En este caso, permite que un promotor del aborto permanezca en comunión con la Iglesia: no corrige al que peca abiertamente, sino que «abre su corazón», «misericordiosamente», como tanto le gusta decir. […]

«El Papa Bergoglio recurre deliberadamente a la confusión cuando responde a la pregunta de si un católico proaborto puede recibir la Comunión: según él, la negación de la Comunión es un problema pastoral (¡sic!) y no teológico. Además, la negación de la Comunión –continúa– es un tema ‘político’, y no pastoral.

«¿Por qué? No lo dice, solo lo insinúa. Es ‘la palabra de Bergoglio’, punto final. […] Según él, el pastor debe ser pastor y no prohibir ni condenar. Además, debe ser un ‘pastor de los excomulgados’, porque ‘así lo dice toda la Biblia’. ¿Dónde lo dice? No lo especifica porque no puede, entonces lo impone apodícticamente, simplemente porque él lo dice.

«En todo caso, es la ‘Biblia de Bergoglio’, no la de la Iglesia. Es ‘la palabra de Bergoglio’, punto. ¿No es esto demasiado? Así, de un plumazo, sobre este tema tan delicado, el Papa Bergoglio deja de lado la Revelación, la Tradición bimilenaria de la Iglesia y todo el magisterio de la Iglesia para imponer su propio punto de vista y su propio programa, pero en abierta contradicción con la Iglesia de Jesucristo y sus 2000 años de historia».

¿Un neoclericalismo por encima de la ley divina?

Esta manera de ignorar el magisterio bimilenario –como si la Iglesia hubiera comenzado hace 60 años, con el Concilio Vaticano II…- hace que Phil Lawler, fundador y director de Catholic World News, cuestione lo que estaría tentado a considerar como «una manifestación de clericalismo».

El 2 de noviembre, en Catholic Culture, el periodista estadounidense admitió sin reparos: «Es perfectamente plausible que, si Biden le preguntó sobre este tema, el Papa Francisco lo haya animado a continuar comulgando.

«Esto estaría en consonancia con los comentarios que hizo a los periodistas unas semanas antes, cuando dijo: ‘Nunca le he negado la Eucaristía a nadie’; y lo que aconsejó a otros sacerdotes: «Sean pastores y no se pongan a condenar». Esto estaría en línea con su declaración en Evangelii gaudium de que la Eucaristía «no es un premio para los perfectos, sino una poderosa medicina y alimento para los débiles».

Pero Phil Lawler plantea de inmediato la principal objeción que se impone a cualquier conciencia católica: «Cuando el Papa (o cualquier clérigo, obispo o sacerdote) toma la decisión ‘pastoral’ de decirle a un pecador que puede ignorar la ley de Dios con toda tranquilidad, ¿realmente cree que ha resuelto el problema?

«¿Cree que está en su poder conceder salvoconductos para ‘salir del infierno’? La cuestión sigue siendo seria; la ofensa contra Dios permanece. […] Nuestro Señor dio a sus apóstoles la autoridad para absolver los pecados, pero no para excusarlos. […] Un sacerdote no puede redefinir los estatutos que Dios ha establecido; no puede modificar el Decálogo.
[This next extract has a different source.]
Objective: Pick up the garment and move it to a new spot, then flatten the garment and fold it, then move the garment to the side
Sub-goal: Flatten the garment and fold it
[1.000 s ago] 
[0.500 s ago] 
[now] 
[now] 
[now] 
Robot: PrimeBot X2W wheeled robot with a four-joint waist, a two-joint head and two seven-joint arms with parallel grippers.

Y aunque puede absolver un pecado pasado, ciertamente no puede dar permiso para que el pecado continúe«.

Y pregunta: «El Papa Francisco denuncia frecuentemente los hábitos del clericalismo. Pero, ¿existe una manifestación más flagrante de clericalismo que la sugerencia de que cualquiera, incluso un pontífice romano, puede reescribir las leyes de Dios?»

El 29 de octubre de 2021, el Papa Francisco concedió una audiencia de 75 minutos al presidente de Estados Unidos, Joe Biden. Esta larga entrevista con un político notoriamente pro-abortista provocó una gran reacción en la prensa italiana.